Last month, the Main Line Reform Temple members celebrated their graduation from adult confirmation on the bimah in the sanctuary. Then, they took a picture with Rabbi Mollo, who led the class; Rabbi Newburge; Rabbi Kevin Kleinman; and Cantor Faryn Rudnick. Mollo said the picture will hang on a wall near the sanctuary, just like the photos of young, post-b’nai mitzvah confirmation classes.
The sessions began during Sukkot and continued into the spring. Across 26 classes, the 16 students learned about Jewish theology, history, ethics, prayer, Torah and Haftorah.
“The intention was not to stay surface level. It was to do deep dives, maybe an educational refresh. Let’s build upon the base you have, fill in some of the gaps,” Mollo explained. “We’re not going to get to talk about everything you want to talk about because there’s so much ground to cover, but we can at least create the space for awareness that there’s so much to be learned.”
Mollo required the class to purchase a Mussar book; Mussar focuses on applying Jewish ethical teachings to daily life.
“Mussar as a whole way of being, as a whole way of living, was new to about 90% of the class,” the rabbi said. “It was about allowing them the space to explore aspects of Judaism they may never have experienced or wrestled with before.”
Main Line Reform Temple’s clergy team — Mollo, Newburge, Kleinman and Rudnick — took turns leading sessions. That allowed them to craft lessons from their varied perspectives.
“Which, in and of itself, models Judaism. We come from multiple perspectives,” Mollo said.
Members of the 40-and-over cohort said they got a lot out of the class.
“There’s always room to learn something new. I just like to learn and study and have things taught to me that I have no idea about,” said Ann Gelfond, an MLRT member since the 1970s.
Helene Ehrlich-Cohen joined the synagogue in 1993. Since she never had a bat mitzvah as a girl, she joined the shul’s adult bat mitzvah program in the late ’90s. She finally had her ceremony at age 50.

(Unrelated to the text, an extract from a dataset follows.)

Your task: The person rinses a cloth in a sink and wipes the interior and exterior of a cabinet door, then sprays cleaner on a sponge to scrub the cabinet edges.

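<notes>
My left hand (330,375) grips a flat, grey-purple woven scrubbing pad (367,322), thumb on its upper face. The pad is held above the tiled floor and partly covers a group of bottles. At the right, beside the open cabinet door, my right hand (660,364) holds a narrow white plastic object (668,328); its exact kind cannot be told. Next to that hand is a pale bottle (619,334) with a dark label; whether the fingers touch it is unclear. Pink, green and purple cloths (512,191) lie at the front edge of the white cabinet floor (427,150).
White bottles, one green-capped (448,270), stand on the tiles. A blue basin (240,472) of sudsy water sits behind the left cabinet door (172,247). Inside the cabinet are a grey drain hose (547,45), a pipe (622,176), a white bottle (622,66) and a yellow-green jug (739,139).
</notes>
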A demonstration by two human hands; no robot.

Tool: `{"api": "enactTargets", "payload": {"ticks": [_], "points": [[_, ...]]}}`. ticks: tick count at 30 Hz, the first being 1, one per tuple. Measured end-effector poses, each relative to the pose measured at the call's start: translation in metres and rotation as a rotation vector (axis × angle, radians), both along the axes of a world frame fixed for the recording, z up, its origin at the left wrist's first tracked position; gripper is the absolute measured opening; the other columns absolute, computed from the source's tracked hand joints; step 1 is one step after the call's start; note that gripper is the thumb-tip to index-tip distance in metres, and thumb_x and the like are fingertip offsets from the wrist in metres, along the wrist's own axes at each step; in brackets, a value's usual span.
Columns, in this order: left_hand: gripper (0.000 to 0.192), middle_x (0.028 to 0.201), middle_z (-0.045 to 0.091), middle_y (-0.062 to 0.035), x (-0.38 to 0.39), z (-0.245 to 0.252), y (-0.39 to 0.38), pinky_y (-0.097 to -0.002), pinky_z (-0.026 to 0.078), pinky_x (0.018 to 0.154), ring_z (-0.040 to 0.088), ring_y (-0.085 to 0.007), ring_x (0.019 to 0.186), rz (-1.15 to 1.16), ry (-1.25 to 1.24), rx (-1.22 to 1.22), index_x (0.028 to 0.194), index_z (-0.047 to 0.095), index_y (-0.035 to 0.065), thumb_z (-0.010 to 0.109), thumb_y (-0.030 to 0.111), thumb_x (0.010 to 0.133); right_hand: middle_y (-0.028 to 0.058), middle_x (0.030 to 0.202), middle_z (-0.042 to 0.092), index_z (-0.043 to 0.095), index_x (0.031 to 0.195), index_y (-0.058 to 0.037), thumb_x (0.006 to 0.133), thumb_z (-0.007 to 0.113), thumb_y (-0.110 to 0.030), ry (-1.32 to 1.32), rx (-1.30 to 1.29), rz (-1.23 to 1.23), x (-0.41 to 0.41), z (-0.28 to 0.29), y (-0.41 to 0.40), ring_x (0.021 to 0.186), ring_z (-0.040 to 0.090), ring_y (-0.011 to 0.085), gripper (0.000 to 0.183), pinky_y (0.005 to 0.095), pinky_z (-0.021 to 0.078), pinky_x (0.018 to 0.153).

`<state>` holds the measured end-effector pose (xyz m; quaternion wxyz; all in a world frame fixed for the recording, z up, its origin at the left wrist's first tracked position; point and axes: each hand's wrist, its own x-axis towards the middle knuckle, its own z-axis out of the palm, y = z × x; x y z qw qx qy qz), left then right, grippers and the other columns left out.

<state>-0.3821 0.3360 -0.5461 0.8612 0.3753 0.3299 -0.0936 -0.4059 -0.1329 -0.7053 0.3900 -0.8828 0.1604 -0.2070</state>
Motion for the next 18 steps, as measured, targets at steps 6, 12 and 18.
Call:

After that, she attended Torah study, and she was still looking for Jewish learning when that class’s attendance dwindled. So, she joined the confirmation class, and at 70, she got confirmed.
“I think it’s very important that we continue to learn and grow as we get older,” Ehrlich-Cohen said.
That also remains an institutional priority for MLRT. The synagogue is not going to continue the adult confirmation class in 2026-27, according to Mollo. There just wouldn’t be enough new students to do it year after year.
But like the Torah study class, it will transition into something else: the Jewish Lifelong Learning Lab. Mollo said the lab will “make room for things they want to learn about.” The adult students might want to dive deeper into subjects they sped through during their confirmation year, he explained.
Mollo used the Hasmonean Dynasty period as an example. During this period, Jews ruled the Hasmonean Kingdom — located across modern-day Israel, the Palestinian territories and parts of Jordan and Lebanon — for about 103 years (140-37 B.C.E.). The students learned about the dynasty during the confirmation class, but they didn’t have the time to study the specific events of the period.
“There are these periods where we have certain dates for things. But like, what happened in that period? There’s like 100 years of rule, and a lot of amazing things happened in those years,” Mollo said.